Aside from its rousing chorus, “If It Makes You Happy” is a weird song. Lyrically, I mean. On paper, it reads as a series of non-sequiturs, a laundry list of stuff that rhymes and sounds good together even though it might not make all that much sense. “I put on a poncho, played for mosquitoes/ And drank ‘til I was thirsty again,” meets us from the outset, before Crow recalls a time she scoured “thrift store jungles” for a few collectibles. Like Geronimo’s rifle, Benny Goodman’s cursive pen, and Marilyn Monroe’s shampoo. On the original country version, that line is actually “Marilyn’s lipstick.” When Crow performed the song live in Detroit in ‘99, she changed that lyric to “Marilyn’s dildo” which is, of course, the superior choice of the three.
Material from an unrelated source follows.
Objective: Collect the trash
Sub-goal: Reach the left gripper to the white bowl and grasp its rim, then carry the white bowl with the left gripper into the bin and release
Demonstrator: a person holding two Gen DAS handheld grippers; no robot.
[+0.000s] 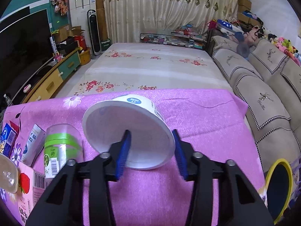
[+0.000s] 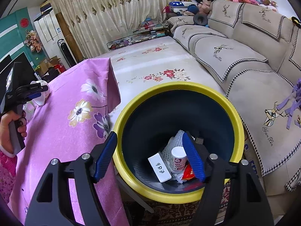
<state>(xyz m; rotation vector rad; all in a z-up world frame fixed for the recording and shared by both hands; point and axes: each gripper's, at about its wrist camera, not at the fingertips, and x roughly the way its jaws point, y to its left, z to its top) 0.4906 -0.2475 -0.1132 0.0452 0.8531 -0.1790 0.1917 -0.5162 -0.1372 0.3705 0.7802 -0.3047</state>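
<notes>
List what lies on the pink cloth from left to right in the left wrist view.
Blue-and-white carton → white box with blue print → clear plastic bottle with green label → white paper cup on its side, its rim between the left claw's blue pads → yellow-rimmed bin, beyond the cloth's right edge.

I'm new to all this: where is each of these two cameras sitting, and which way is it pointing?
Left wrist view: sits on the left hand-held gripper, looking along its blue fingers across the pink cloth at a tipped white cup between them; no hand shows.
Right wrist view: sits on the right hand-held gripper, looking down into the yellow-rimmed bin holding trash; the person's left hand shows at the left edge.
Shared: the cup, pink cloth, bin and sofa.
</notes>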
Crow’s wordplay has always been a unique element of her songwriting and a lot of her most popular songs have goofy little adages thrown in. “If It Makes You Happy” contains her most memorable. It’s a mainstream song about feeling like an outsider, or at least, a person who’s a little too unhinged to be everyone’s favorite Girl Next Door. In this song, that’s something to be proud of, so it’s unsurprising that there are so many young Crow disciples performing her hits over 20 years after “If It Makes You Happy” debuted. It is a song that makes you want to keep on keepin’ on, even when you’re the reason you’re so miserable in the first place.